A blind seer sees an image in a young girl's future: a black angry cloud, full of red vengeance. While Celiste grows, she absorbs the Aryan distrust of her neighbors, the Beag, who are the children of former slaves. The atmosphere on Mars is failing; her people know they must return to Earth, if Lord Enlil will grant them permission.
After a two month wait, the shuttle pilot Deem brings Enlil's permission: all the returning Aryas and Beag must serve in the mines, the fields, or the Army of Enlil. Celiste chooses Deem as a mate but wonders if the handsome pilot will someday admit he loves her.
War is imminent. Celiste is warned and takes her village to a mountain cave. She sees the black angry cloud bloom above Sodom. Deem, however, is absent for three months; his shuttle lifts the Anunnaki and their children out of harm's way.
The Beag women survive and rebuild their village. The women see sadness in Celiste, and they know Deem is the cause. Celiste is with child. Through their trials, Celiste comes to trust her women, decides to rebuild Arad, and waits for Deem's return.
The Pilot's Mate sketches the Anunnaki history that includes an annotated bibliography and end notes.
About the Author: Marty Duncan, EdD, is a lifelong educator, having spent thirty years as a school administrator in Minnesota schools. He's the author of historical novels, including Gold...Then Iron and Vengeance, A Civil War Romance, and New Americans, a trilogy born out of his research of Minnesota regiments during the Civil War.

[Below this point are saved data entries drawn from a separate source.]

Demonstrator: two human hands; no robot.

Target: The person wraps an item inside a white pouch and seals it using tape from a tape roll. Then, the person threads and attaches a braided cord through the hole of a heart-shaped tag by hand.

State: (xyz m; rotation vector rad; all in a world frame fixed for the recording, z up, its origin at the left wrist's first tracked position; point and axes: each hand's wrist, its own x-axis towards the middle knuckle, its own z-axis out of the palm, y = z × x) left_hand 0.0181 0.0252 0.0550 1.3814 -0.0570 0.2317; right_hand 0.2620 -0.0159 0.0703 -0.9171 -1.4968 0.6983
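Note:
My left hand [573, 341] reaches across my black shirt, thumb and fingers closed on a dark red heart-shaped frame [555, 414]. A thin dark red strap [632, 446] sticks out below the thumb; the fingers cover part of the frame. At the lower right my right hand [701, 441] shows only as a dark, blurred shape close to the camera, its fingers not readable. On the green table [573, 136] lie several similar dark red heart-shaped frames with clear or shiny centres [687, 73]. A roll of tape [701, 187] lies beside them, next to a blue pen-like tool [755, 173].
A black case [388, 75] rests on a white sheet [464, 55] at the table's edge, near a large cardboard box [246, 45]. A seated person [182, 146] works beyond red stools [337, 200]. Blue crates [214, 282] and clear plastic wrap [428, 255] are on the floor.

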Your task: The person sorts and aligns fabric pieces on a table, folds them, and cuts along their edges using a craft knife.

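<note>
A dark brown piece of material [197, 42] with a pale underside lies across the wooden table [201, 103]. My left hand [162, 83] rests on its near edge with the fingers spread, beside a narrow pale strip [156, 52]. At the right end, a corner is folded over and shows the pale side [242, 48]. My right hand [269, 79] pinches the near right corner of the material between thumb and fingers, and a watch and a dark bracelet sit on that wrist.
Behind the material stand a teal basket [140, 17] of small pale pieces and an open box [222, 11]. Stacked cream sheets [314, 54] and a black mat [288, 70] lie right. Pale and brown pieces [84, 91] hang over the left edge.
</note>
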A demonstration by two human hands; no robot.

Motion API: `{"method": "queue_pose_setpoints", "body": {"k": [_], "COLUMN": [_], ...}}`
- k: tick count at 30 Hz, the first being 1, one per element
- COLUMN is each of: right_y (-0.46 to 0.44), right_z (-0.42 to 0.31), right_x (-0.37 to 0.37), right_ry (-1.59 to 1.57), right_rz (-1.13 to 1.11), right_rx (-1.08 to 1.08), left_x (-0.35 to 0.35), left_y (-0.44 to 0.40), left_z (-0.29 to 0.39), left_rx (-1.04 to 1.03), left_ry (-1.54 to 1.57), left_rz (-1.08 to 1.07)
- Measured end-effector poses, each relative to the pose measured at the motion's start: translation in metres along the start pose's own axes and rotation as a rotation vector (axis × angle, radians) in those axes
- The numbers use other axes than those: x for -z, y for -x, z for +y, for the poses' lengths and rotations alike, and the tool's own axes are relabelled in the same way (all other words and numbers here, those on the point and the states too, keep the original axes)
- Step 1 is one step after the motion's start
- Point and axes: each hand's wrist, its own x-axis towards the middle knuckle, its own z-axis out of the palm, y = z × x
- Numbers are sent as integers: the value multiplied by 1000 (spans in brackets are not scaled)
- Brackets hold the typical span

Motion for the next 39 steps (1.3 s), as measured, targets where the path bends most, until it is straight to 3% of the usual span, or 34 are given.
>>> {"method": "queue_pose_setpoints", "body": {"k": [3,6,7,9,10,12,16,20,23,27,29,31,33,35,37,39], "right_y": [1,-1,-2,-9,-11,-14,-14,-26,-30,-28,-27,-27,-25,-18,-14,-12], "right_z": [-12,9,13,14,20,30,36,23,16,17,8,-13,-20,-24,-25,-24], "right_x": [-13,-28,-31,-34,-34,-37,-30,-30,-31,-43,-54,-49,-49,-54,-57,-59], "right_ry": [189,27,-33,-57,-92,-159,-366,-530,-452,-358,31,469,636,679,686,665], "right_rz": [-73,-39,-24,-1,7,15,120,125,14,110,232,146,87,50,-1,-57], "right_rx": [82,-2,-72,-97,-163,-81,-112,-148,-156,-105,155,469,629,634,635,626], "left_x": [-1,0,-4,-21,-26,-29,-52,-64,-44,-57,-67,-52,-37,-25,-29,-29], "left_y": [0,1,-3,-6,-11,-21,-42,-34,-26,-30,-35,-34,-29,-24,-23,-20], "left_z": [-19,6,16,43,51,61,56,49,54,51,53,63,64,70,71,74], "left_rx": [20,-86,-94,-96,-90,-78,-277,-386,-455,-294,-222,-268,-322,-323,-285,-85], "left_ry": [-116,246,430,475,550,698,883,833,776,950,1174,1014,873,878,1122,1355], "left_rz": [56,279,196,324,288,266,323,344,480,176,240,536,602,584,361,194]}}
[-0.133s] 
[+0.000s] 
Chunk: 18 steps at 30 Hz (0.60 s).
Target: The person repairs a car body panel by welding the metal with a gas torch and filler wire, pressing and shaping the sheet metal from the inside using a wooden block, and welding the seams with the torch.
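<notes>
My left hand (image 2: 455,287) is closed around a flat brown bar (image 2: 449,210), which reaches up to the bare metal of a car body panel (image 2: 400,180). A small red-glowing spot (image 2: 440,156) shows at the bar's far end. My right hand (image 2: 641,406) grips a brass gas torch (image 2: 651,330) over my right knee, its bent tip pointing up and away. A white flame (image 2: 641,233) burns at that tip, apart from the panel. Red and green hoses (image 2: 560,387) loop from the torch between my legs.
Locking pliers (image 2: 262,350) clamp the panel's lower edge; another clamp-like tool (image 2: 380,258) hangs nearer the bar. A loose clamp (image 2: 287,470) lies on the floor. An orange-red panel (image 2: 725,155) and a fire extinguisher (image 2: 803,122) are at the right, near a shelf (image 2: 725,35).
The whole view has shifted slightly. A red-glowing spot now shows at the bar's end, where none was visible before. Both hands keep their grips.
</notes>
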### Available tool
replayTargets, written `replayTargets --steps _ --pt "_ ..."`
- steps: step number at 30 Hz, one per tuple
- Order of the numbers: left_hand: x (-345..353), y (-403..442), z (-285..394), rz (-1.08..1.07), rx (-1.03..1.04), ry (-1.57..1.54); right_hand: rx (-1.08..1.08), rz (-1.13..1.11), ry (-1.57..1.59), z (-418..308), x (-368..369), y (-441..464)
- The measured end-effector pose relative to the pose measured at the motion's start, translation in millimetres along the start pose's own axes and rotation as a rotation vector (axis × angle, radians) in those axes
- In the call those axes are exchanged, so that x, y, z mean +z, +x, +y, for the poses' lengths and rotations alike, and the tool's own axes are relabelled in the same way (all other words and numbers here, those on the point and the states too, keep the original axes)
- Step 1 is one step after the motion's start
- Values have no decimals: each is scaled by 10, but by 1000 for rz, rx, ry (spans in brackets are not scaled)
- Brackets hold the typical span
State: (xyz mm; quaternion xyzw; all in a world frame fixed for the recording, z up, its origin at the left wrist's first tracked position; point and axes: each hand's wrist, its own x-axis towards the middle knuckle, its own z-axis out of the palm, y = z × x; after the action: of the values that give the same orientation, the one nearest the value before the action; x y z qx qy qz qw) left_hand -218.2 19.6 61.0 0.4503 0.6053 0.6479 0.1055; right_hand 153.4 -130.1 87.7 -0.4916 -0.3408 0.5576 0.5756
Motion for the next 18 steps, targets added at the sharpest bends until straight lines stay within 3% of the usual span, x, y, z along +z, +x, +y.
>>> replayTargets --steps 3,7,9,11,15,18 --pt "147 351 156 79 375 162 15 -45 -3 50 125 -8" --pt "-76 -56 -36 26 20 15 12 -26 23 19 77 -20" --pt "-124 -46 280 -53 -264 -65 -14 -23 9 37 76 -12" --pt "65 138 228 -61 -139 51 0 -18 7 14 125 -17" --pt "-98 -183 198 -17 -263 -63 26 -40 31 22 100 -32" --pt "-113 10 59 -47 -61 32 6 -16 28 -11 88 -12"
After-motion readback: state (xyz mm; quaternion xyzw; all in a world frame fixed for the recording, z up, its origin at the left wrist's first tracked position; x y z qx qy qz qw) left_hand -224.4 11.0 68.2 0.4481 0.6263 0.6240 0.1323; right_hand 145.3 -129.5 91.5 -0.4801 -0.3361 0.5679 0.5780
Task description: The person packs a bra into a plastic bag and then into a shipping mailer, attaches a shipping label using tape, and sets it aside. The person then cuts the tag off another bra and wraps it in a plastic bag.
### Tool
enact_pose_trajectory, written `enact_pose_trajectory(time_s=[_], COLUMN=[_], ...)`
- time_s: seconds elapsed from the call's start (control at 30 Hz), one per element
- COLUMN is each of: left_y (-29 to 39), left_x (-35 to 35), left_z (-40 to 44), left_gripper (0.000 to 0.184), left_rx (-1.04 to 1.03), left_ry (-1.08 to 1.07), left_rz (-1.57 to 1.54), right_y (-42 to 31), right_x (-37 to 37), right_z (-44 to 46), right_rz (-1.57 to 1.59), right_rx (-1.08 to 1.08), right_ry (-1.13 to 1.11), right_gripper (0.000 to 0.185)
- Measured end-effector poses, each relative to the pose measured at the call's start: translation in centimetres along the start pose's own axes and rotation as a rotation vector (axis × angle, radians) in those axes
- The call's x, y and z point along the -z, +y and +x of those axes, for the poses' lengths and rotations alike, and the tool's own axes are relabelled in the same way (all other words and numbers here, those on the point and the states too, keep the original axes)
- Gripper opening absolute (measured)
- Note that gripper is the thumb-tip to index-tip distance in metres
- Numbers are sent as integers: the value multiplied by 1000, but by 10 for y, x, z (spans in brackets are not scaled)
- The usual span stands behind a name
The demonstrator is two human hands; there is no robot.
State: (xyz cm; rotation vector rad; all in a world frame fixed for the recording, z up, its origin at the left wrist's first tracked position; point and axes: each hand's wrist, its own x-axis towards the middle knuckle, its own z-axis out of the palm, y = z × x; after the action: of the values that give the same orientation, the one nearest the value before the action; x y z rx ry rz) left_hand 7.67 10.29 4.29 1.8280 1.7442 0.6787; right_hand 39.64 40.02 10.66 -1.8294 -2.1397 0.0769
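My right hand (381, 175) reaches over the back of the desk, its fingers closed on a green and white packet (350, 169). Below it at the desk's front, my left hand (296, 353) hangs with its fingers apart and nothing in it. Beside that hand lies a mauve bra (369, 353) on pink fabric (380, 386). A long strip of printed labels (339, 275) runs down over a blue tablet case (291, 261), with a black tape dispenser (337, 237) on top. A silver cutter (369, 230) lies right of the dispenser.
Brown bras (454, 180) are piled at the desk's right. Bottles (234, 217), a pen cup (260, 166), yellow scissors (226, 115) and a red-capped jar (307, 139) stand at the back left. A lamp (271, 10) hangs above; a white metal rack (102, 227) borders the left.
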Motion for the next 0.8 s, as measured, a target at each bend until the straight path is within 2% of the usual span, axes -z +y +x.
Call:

Duncan's newest novel, The Pilot's Mate, compiles forty years of extensive scholarly study of Earth's forgotten history, the fascinating time period between 10,000 and 1,500 BCE. The Pilot's Mate sheds light on a credible alternate historical perspective, taken directly from translations of ancient Sumerian, Akkadian, Hebrew, and Hittite writings.
The author comments, "This novel is written with my appreciation for the hundreds of archeologists, historians, and translators of Sumerian, Akkadian, Chaldean, Hebrew, and Hittite cuneiform tablets. Please remember this novel is fiction. The novel is a salute to all those translators."